# Iterative Method for Solving Linear Algebraic Equations

Before we consider specific methods to solve systems of linear algebraic equations, such as:

* __Jacobi Method__: The Jacobi method is an iterative solver that, starting from an initial guess, repeatedly refines each unknown in parallel using the residual between the right-hand side and the contributions of the other variables. It’s easy to implement and parallelize, and converges when the system matrix satisfies appropriate conditions (e.g., strict diagonal dominance).
* __Gauss–Seidel Method__: The Gauss–Seidel method is an iterative solver that, starting from an initial guess, refines each unknown one at a time using the most recent updates, feeding back new values immediately. This change typically yields faster convergence than Jacobi under the same matrix conditions. It’s simple to implement but inherently sequential, and converges when the system matrix is, for example, strictly diagonally dominant.
* __Successive Over-Relaxation (SOR) Method__: The SOR method builds on Gauss–Seidel by introducing a relaxation factor $\omega\in(0,2)$ that _over-relaxes_ each update, i.e., it blends the new Gauss–Seidel value with the old iterate to accelerate convergence further. With a well-chosen $\omega$, SOR can dramatically speed up solving diagonally-dominant systems, with convergence guaranteed for $0<\omega<2$.

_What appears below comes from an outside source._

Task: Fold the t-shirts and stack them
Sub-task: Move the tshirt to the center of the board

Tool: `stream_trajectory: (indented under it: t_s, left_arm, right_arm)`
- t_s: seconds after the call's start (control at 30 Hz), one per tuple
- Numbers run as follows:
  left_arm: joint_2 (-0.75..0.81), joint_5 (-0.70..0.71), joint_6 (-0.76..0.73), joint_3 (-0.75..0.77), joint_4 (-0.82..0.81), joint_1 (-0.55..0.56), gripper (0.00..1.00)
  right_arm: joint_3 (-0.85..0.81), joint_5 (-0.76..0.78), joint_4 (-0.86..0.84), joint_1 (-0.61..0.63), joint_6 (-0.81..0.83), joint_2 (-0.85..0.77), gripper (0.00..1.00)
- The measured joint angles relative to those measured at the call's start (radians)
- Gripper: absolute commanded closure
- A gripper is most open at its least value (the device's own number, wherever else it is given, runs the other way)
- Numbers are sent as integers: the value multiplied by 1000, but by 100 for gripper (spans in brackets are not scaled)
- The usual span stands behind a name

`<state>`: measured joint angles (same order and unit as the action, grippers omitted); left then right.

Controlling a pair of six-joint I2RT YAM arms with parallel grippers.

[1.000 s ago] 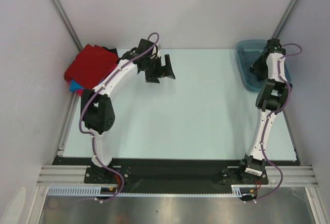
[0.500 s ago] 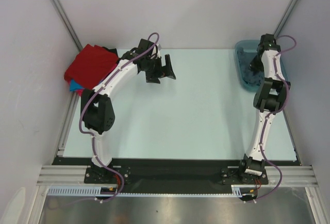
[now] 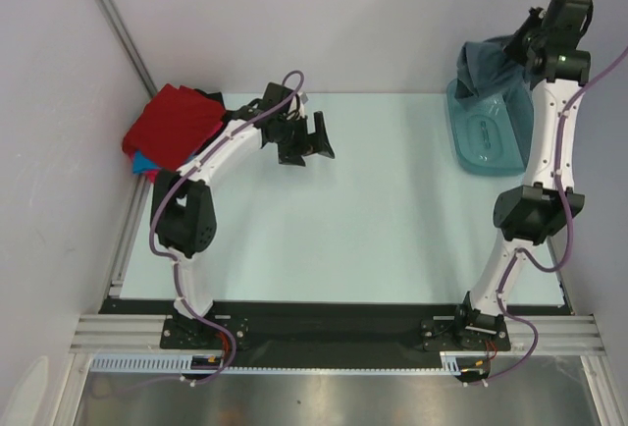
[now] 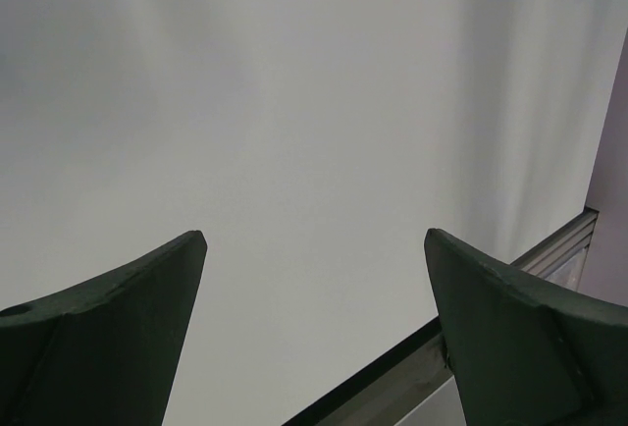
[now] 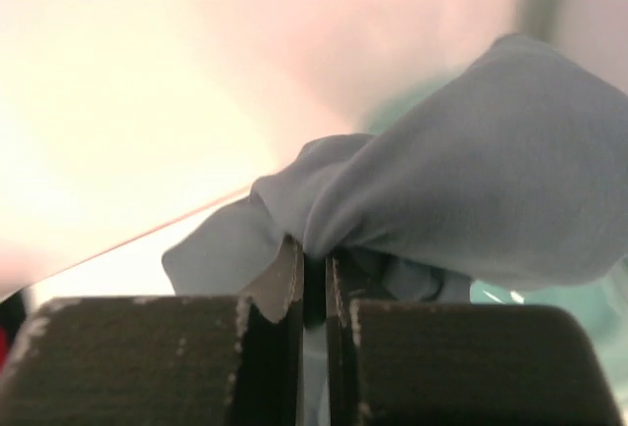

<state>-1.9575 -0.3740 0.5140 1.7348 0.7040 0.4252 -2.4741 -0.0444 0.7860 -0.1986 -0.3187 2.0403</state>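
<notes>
Grey-blue t-shirt (image 3: 487, 63) tight in the clenched right pincer (image 5: 312, 261), above the teal tub (image 3: 488, 139); left pincer (image 4: 315, 236) agape.

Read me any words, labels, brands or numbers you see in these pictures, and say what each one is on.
No text can be read in any view.
teal tub: faint marks on its floor, too small and blurred to read.
grey-blue t-shirt and red t-shirt: no print visible.
</notes>
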Motion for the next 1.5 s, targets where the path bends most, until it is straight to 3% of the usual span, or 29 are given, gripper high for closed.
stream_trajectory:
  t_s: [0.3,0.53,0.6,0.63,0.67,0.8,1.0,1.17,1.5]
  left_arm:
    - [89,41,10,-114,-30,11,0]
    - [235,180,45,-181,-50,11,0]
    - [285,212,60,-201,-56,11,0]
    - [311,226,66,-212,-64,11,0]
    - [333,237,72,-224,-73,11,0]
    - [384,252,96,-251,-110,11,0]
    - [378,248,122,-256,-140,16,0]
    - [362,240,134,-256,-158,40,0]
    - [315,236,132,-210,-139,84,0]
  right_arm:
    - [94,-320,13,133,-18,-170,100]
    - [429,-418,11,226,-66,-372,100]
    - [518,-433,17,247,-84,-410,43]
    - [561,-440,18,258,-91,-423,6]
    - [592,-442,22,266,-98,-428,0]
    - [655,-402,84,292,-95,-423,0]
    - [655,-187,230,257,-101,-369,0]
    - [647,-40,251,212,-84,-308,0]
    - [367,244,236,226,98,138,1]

Let's step back and sketch out a general method, then we'll discuss each specific method in different lessons.

## General
Suppose we have a _square system_ of linear equations represented in matrix form as $\mathbf{A}\mathbf{x} = \mathbf{b}$,
where the system matrix $\mathbf{A}\in\mathbb{R}^{n \times n}$, the unknown vector is $\mathbf{x}\in\mathbb{R}^{n}$, and $\mathbf{b}\in\mathbb{R}^{n}$ is the right-hand side vector. Our goal is to _iteratively_ find a vector $\mathbf{x}$ that _satisfies (in some sense)_ this equation.

Let's sketch the steps of a general iterative method for solving this linear system.

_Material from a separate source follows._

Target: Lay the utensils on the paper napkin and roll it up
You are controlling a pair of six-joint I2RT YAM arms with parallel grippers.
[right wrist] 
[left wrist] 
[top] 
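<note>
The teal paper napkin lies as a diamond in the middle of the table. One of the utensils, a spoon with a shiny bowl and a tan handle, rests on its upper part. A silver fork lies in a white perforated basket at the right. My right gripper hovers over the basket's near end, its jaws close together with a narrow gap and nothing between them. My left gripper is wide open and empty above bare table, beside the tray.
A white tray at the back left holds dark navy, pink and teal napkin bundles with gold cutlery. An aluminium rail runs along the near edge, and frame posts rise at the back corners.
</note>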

__Initialize__: Given the system matrix $\mathbf{A}\in\mathbb{R}^{n \times n}$ and the right-hand side vector $\mathbf{b}\in\mathbb{R}^{n}$, we start with an initial guess for the solution vector $\mathbf{x}^{(0)}\in\mathbb{R}^{n}$. This guess can be a zero vector or any other reasonable approximation. Set $\texttt{converged} \gets \texttt{false}$ and the iteration counter $k\gets0$. Specify a convergence criterion, such as a tolerance level $\epsilon > 0$, and a maximum number of iterations $\texttt{max\_iter}$.

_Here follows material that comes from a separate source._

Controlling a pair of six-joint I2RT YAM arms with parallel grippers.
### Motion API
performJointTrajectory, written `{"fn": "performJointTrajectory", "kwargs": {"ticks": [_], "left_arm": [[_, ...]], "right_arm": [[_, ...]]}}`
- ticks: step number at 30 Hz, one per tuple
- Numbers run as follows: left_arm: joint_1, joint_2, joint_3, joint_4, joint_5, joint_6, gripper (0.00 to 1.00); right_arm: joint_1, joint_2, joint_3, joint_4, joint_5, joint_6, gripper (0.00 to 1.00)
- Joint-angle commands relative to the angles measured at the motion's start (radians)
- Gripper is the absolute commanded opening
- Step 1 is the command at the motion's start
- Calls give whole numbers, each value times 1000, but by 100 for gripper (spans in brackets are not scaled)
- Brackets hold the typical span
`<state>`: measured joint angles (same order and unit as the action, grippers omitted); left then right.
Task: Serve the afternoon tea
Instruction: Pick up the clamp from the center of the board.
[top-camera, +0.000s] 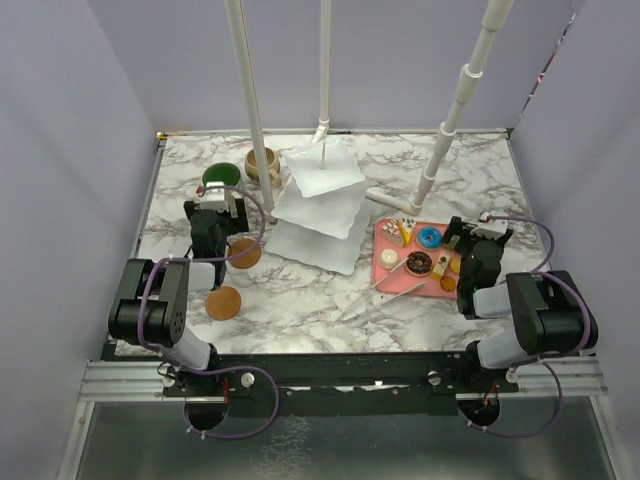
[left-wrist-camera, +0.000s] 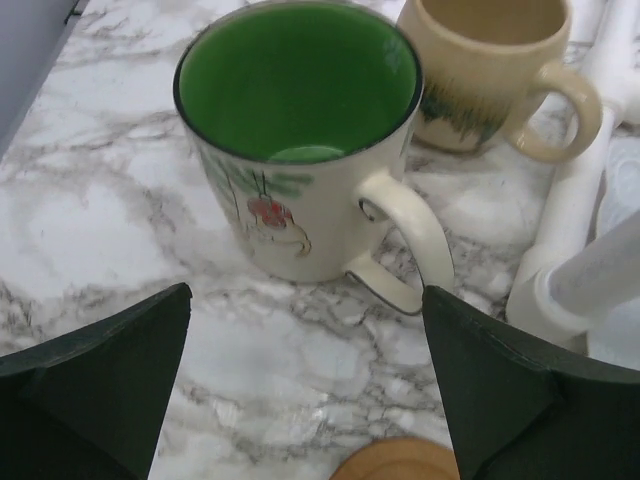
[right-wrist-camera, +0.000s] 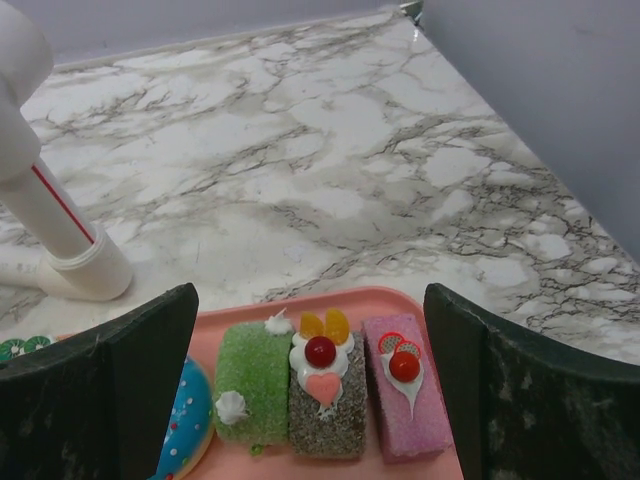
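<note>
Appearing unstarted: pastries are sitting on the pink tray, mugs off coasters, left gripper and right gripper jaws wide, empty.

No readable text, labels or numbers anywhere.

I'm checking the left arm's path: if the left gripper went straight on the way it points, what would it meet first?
Probably the green-lined mug, upright straight ahead between the open fingers of the left gripper; the beige mug stands further back to the right.
</note>
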<state>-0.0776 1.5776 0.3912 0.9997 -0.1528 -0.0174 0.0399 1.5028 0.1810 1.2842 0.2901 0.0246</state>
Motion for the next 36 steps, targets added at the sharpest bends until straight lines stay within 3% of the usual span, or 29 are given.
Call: {"fn": "performJointTrajectory", "kwargs": {"ticks": [1,6,12,18,22,28,36], "left_arm": [[9,-68,183,-435,93,13,99],[9,-161,202,-549,190,-23,99],[10,-243,270,-769,227,-77,99],[10,-346,297,-981,250,67,99],[11,-418,342,-1179,291,138,99],[11,-524,430,-1351,362,111,99],[10,-540,540,-1440,441,51,99]], "right_arm": [[32,-108,72,-193,178,18,100],[32,-297,234,-663,153,96,100],[58,-427,268,-786,59,215,100],[66,-454,406,-1112,51,325,100],[117,-468,478,-1215,80,335,100],[399,-450,554,-1321,215,300,100],[696,-353,649,-1547,312,412,100]]}}
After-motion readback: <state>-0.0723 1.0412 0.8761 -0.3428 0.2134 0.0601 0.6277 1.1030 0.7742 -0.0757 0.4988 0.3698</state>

While not $\texttt{converged}$ __do__:
1. Calculate the residual vector $\mathbf{r}^{(k)} \gets \mathbf{b} - \mathbf{A}\mathbf{x}^{(k)}$.
2. Check for convergence:
   - If $\|\mathbf{r}^{(k)}\|_{2} < \epsilon$, __then__: set $\texttt{converged} \gets \texttt{true}$. 
   - If $k \geq \texttt{max\_iter}$, __then__: set $\texttt{converged} \gets \texttt{true}$, and print a __warning__ that the method did not converge.
3. Calculate an update direction. Split $\mathbf{A} = \mathbf{M} - \mathbf{N}$, where $\mathbf{M}$ is a matrix that can be easily inverted (e.g., diagonal or triangular), and $\mathbf{N}$ is the remaining part of the matrix. The update direction can then be computed as: $\mathbf{d}^{(k)} \gets \mathbf{M}^{-1}\mathbf{r}^{(k)}$.
4. Update the solution vector: $\mathbf{x}^{(k+1)} \gets \mathbf{x}^{(k)} + \mathbf{d}^{(k)}$.
5. Increment the iteration counter: $k \gets k + 1$.

___

## Update direction
The magic of iterative methods lies in the choice of the update direction. But where does this update direction come from? In the general case, we can think of the update direction as being derived from the residual vector $\mathbf{r}^{(k)}$ and the system matrix $\mathbf{A}$. 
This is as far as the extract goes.